Une cérémonie commémorative du docteur italien Carlo Urbani, qui avait découvert la maladie du syndrome respiratoire aigu sévère (SRAS), s’est tenue le 11 avril à Hanoi. Cette manifestation a été organisée par l’ambassade d’Italie au Vietnam, en partenariat avec le ministère vietnamien de la Santé et l’Organisation mondiale de la santé (OMS).

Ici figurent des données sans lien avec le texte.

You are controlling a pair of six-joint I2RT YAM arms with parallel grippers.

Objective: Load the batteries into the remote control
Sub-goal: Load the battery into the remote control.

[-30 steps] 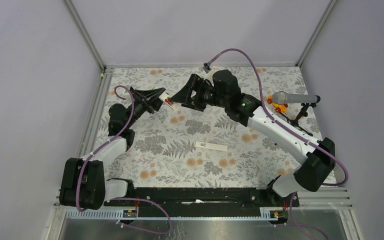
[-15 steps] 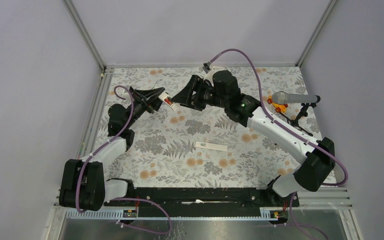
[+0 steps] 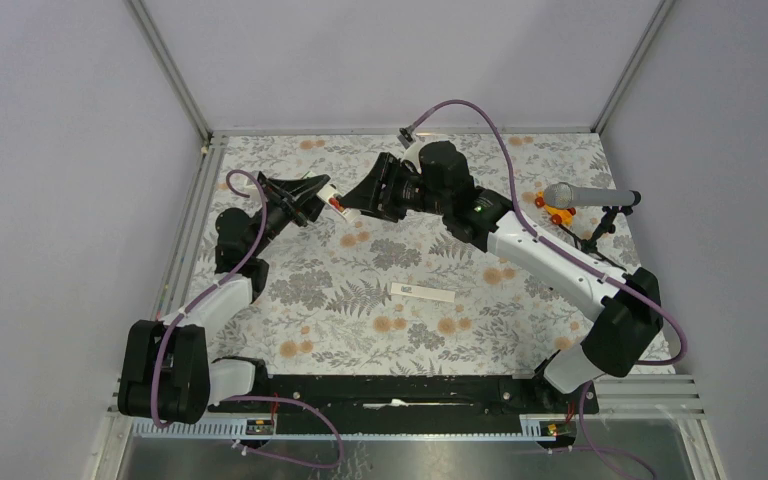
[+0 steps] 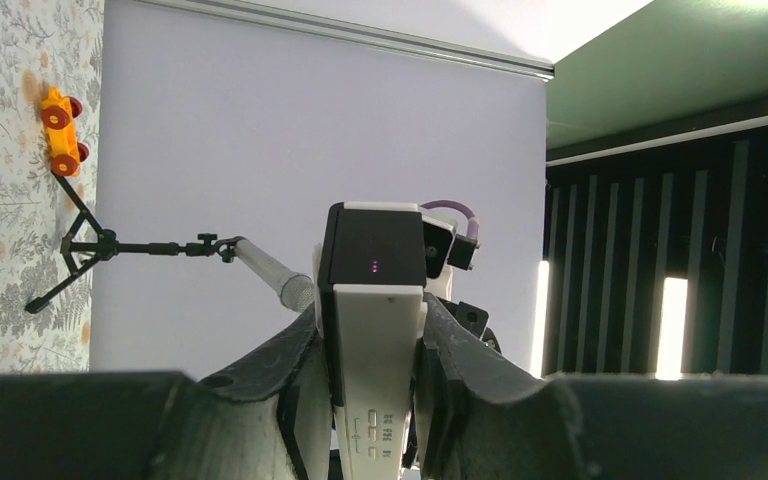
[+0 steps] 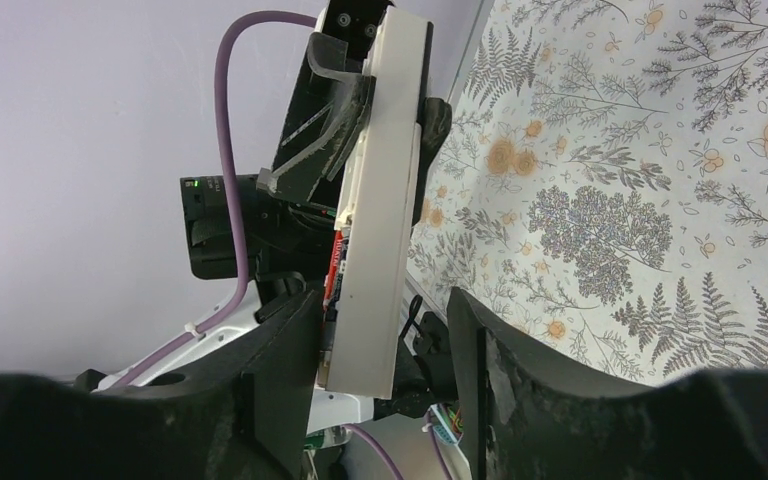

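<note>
My left claw [image 4: 372, 345] is pinched tight on the remote control [image 4: 372, 300], fingers pressing both long sides, so the bar juts out of the grip with its dark grey end farthest from that wrist. Seen from above, it is held up off the table [image 3: 360, 335] at about 11 o'clock from the table's middle, near the left rail [image 3: 192, 225] and a little short of the back edge [image 3: 400, 131].

My right claw [image 5: 380, 345] meets it from 3 o'clock, jaws apart and straddling the end that sticks out of my left grip. In its wrist view one of its fingers [image 5: 280, 365] lies just beside the remote's side at 9 o'clock and the other stands off with a gap; I cannot tell whether either truly touches.

A battery [image 5: 334, 262] shows as red with black in the open side of the remote, about halfway along; from above, a red spot sits between the two claws.

Room to move lies toward 5 o'clock; bare floral cloth runs from the claws down to the white cover strip [image 3: 425, 292], which lies flat near the table's middle, well apart from both claws. At 2 o'clock, by the right edge, the microphone [image 3: 572, 193] rests on its stand [image 3: 600, 232] with an orange toy [image 3: 557, 211] just beside it; my right arm arches over the cloth between those and the strip.
</note>
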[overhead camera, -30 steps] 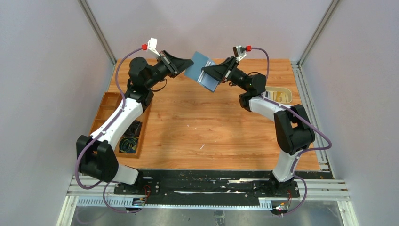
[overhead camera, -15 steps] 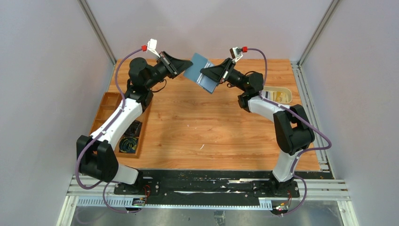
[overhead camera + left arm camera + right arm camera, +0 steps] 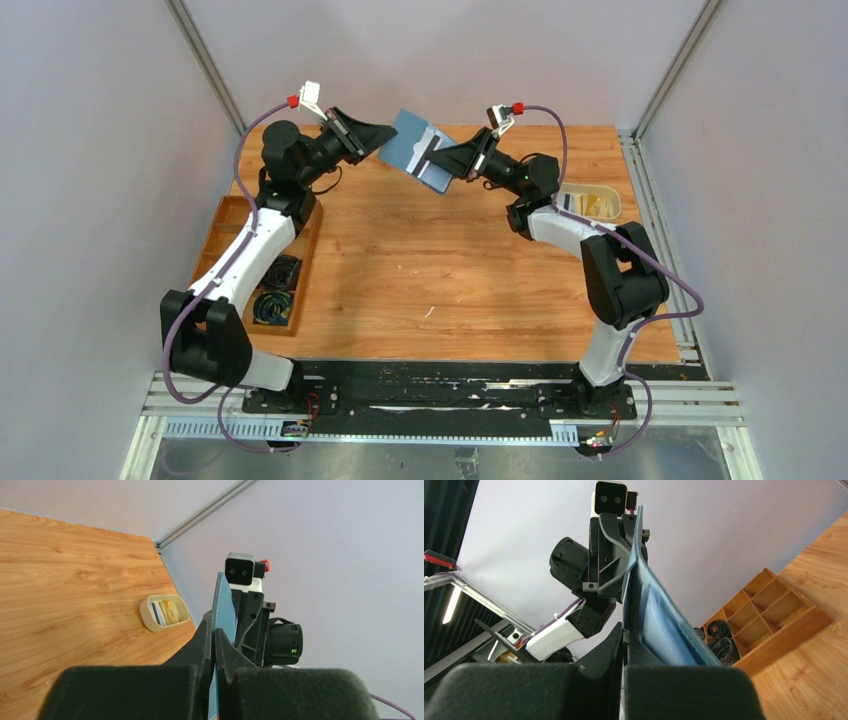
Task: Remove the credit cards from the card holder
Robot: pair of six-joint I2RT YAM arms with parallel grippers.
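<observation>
two robot arms meet in the air above the far edge of a wooden bench [image 3: 430, 270]. between them hangs the card holder [image 3: 408, 150], a flat blue case, clear of the bench. the left tool [image 3: 388, 132] stays clamped shut on one edge. the right tool [image 3: 433, 158], partly open a second ago, has just closed fully on the opposite edge, and the case has drifted slightly toward the left edge. a whitish strip shows at the right tool's tip (possibly a card, too small to be sure), so a pull-out looks ready to begin. a cream dish [image 3: 146, 616] at the far right corner already holds credit cards [image 3: 172, 611]. a wooden tray [image 3: 238, 212] lies along the left edge. pale lilac walls and metal frame rails surround the bench.
</observation>
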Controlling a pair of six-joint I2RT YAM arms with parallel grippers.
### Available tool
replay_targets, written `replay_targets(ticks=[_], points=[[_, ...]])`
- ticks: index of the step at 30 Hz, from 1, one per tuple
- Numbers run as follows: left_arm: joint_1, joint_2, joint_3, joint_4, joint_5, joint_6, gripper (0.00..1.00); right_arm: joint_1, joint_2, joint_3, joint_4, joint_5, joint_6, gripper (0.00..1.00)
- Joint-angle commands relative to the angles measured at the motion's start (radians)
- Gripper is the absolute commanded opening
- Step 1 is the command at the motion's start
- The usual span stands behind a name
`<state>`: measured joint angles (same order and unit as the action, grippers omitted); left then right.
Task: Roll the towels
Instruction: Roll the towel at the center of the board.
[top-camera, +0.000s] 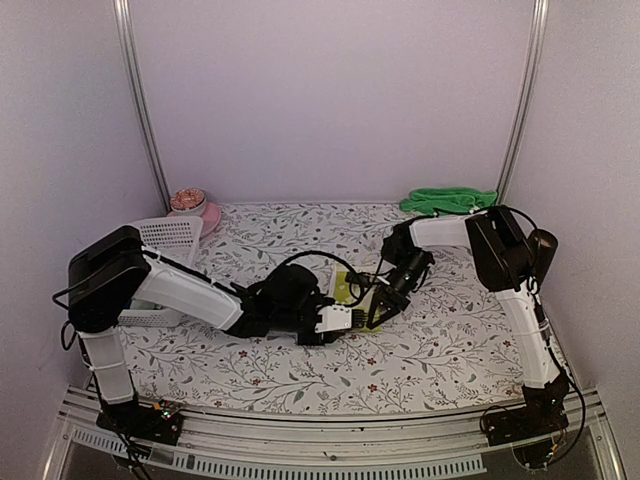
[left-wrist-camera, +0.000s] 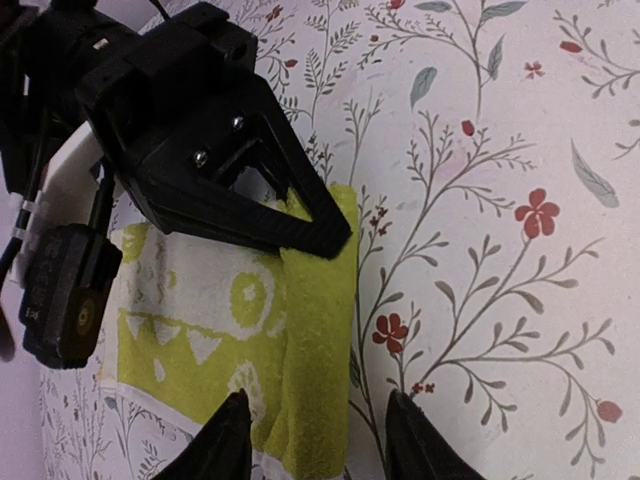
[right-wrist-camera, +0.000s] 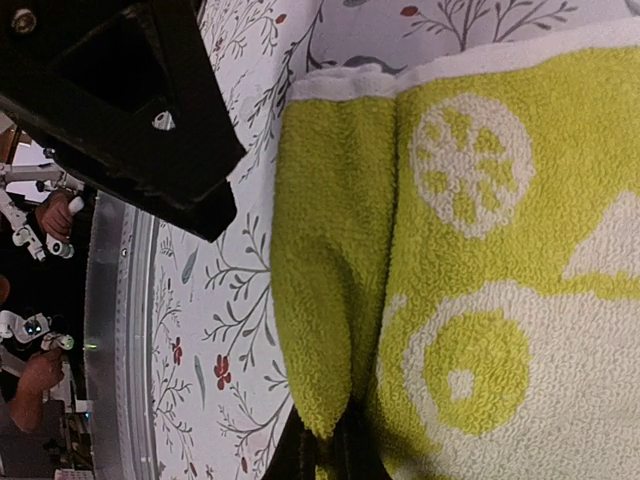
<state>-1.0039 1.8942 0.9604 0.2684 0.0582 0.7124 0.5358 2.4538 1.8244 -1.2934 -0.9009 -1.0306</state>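
Top external: white mesh basket (top-camera: 168, 236) beside pink bowl (top-camera: 199, 212).

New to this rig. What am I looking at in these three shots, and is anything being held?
Two robot arms are bolted at the near edge of a table with a floral cover. The wide shot comes from a fixed camera above and behind them; the other two come from cameras on each wrist.

Both arms meet at a yellow-lime towel in the middle, with one edge already folded over into a thick lip. The right gripper is shut on that lip, as its own wrist view shows. The left gripper straddles the same fold with its fingers apart; whether they touch it is unclear.

At the back lie a green towel, untouched, a white mesh basket and a pink bowl.
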Motion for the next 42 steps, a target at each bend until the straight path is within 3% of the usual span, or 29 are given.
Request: replay_targets(ticks=[1,16,42], points=[[-0.036,0.015,-0.024,0.071,-0.052,0.048,0.43,0.010,0.045,-0.051,-0.068,0.076,-0.031,0.02],[-0.087,0.022,-0.063,0.144,-0.059,0.082,0.26,0.009,0.053,-0.043,-0.052,0.075,-0.010,0.03],[-0.079,0.216,0.047,0.033,-0.201,0.076,0.31,0.009,0.050,-0.038,-0.064,0.088,-0.022,0.03]])
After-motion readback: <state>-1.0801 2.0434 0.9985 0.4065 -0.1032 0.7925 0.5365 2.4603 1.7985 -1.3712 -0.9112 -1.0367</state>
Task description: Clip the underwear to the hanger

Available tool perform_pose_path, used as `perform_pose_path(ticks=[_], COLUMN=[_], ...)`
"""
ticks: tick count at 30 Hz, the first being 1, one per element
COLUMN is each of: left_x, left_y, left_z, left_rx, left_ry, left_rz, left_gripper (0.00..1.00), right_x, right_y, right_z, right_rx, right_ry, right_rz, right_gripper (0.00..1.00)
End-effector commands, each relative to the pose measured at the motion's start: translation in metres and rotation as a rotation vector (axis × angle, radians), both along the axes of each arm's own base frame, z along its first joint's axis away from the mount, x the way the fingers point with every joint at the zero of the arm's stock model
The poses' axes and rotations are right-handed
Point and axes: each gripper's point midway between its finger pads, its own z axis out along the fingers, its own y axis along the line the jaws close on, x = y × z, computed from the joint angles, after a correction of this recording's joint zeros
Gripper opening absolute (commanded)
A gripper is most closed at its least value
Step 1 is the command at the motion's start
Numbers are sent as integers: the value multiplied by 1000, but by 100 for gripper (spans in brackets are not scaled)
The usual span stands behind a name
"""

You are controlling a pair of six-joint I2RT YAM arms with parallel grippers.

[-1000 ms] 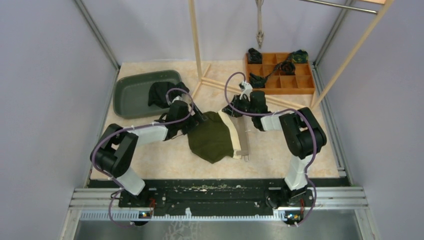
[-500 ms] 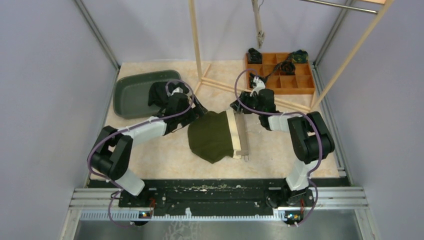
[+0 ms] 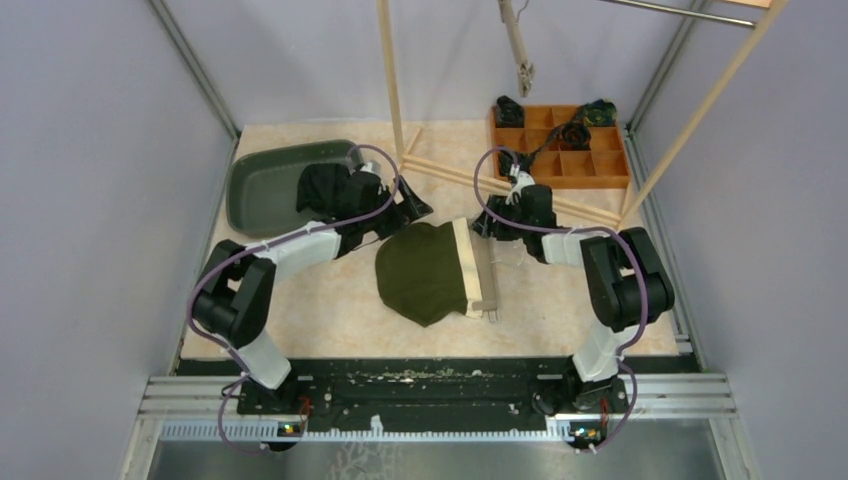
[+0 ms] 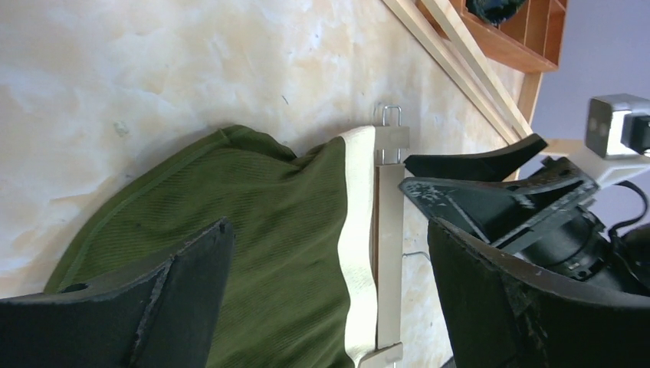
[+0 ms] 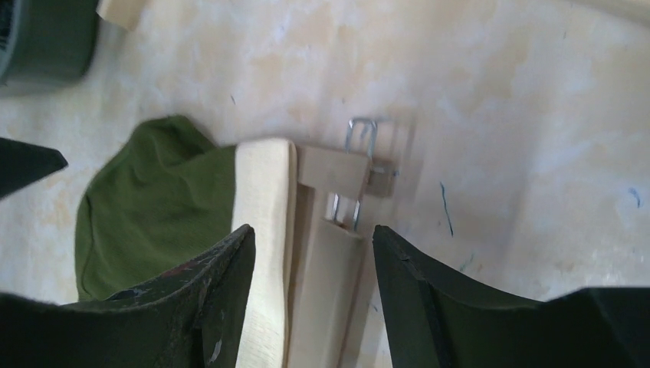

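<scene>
The green underwear (image 3: 420, 272) lies flat on the table, its cream waistband (image 3: 463, 262) against the left side of the beige hanger (image 3: 486, 275). My left gripper (image 3: 412, 206) hovers open just beyond the garment's far edge; in its wrist view the underwear (image 4: 253, 230) and the hanger (image 4: 389, 253) show between the wide jaws of the left gripper (image 4: 326, 230). My right gripper (image 3: 487, 222) is open over the hanger's far end. In the right wrist view the right gripper (image 5: 313, 234) straddles the hanger bar (image 5: 329, 264) below its metal clip (image 5: 360, 134), holding nothing.
A grey tray (image 3: 262, 180) with a dark garment (image 3: 320, 185) sits at the far left. A wooden compartment box (image 3: 560, 165) with dark items stands at the far right. Wooden rack legs (image 3: 392, 80) cross the back, and another hanger (image 3: 520, 60) hangs there.
The right gripper has opened and drawn back from the hanger's far clip. The left gripper has pulled away from the underwear toward the far side. Underwear and hanger stay put.
</scene>
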Motion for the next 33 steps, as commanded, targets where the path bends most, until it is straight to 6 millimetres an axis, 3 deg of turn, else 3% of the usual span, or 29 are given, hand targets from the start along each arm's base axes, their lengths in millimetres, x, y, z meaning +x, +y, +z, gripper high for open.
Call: perform_pose_path(ticks=[1,7,18,27,29,33], left_x=[4,1,0,-1,0,0], left_y=[-19,-24,-25,-24,-23,-23], left_z=[14,12,15,12,13,14], left_rx=[-66,-85,-93,-84,-82,-81], left_ry=[-41,-37,-50,-47,-49,-52], left_rz=[-82,-110,-125,-119,-118,-117], left_gripper=[99,99,99,99,99,100], right_x=[-7,-16,-26,-26,-25,-26], right_y=[-6,-4,6,7,6,10], right_z=[4,-6,-14,-20,-20,-19], right_rx=[-15,-9,40,47,51,76], right_ry=[-8,26,77,125,127,128], right_rz=[12,43,105,148,154,171], right_gripper=[58,57,38,37,32,12])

« Il y a dix ans, le 26 février 2003, le patient Johnie Chun Cheng, venu de Hongkong (Chine), était hospitalisé à l’Hôpital français de Hanoi en raison d’une grippe inconnue. À ce moment-là, Carlo Urbani, en sa qualité d’expert de l’OMS à Hanoi, se chargeait de ce malade hongkongais. Il étudiait jour et nuit cette nouvelle maladie et affirmait qu’il s’agissait d’une maladie infectieuse dangereuse », s’est souvenu le vice-ministre de la Santé, Nguyên Thanh Long, lors de son discours inaugural. Et d’ajouter : « Ce docteur italien a averti à plusieurs reprises l’OMS au Vietnam et le ministère vietnamien de la Santé du danger et de l’infection du SRAS, en proposant des mesures de quarantaine et de lutte contre cette maladie ».

Un bel exemple

M. Urbani et ses collègues à l’hôpital français de Hanoi soignaient avec enthousiasme les patients atteints du SRAS.

Après les alertes lancées par le docteur Urbani début mars 2003, le ministère de la Santé a demandé la mise en quarantaine de cet hôpital. L’OMS a ensuite immédiatement donné l’alerte de l’infection du SRAS dans les quatre coins du monde.

Dans un court laps de temps, cette maladie a touché 32 pays et territoires. Selon les statistiques, il y a eu plus de 8.400 cas, dont 916 mortels. Cette maladie contagieuse a coûté environ 150 milliards de dollars.